Assignment: Excluding any images, copy all of the lines below precisely as written.

[Opening Collected material section]

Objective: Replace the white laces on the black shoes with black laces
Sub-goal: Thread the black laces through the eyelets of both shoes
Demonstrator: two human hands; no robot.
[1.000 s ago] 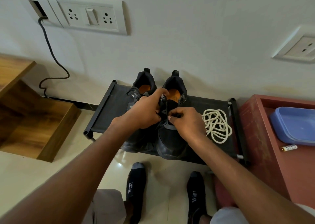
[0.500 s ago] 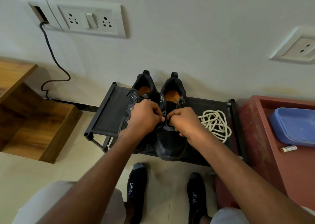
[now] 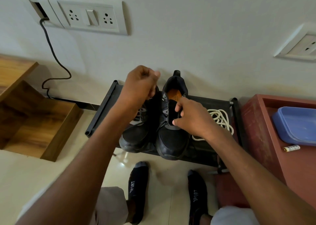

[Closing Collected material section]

Response to this exercise:
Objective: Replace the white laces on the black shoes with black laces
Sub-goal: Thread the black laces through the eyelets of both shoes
Demonstrator: two human hands; no robot.
[1.000 s ago] 
[0.500 s ago] 
[now] 

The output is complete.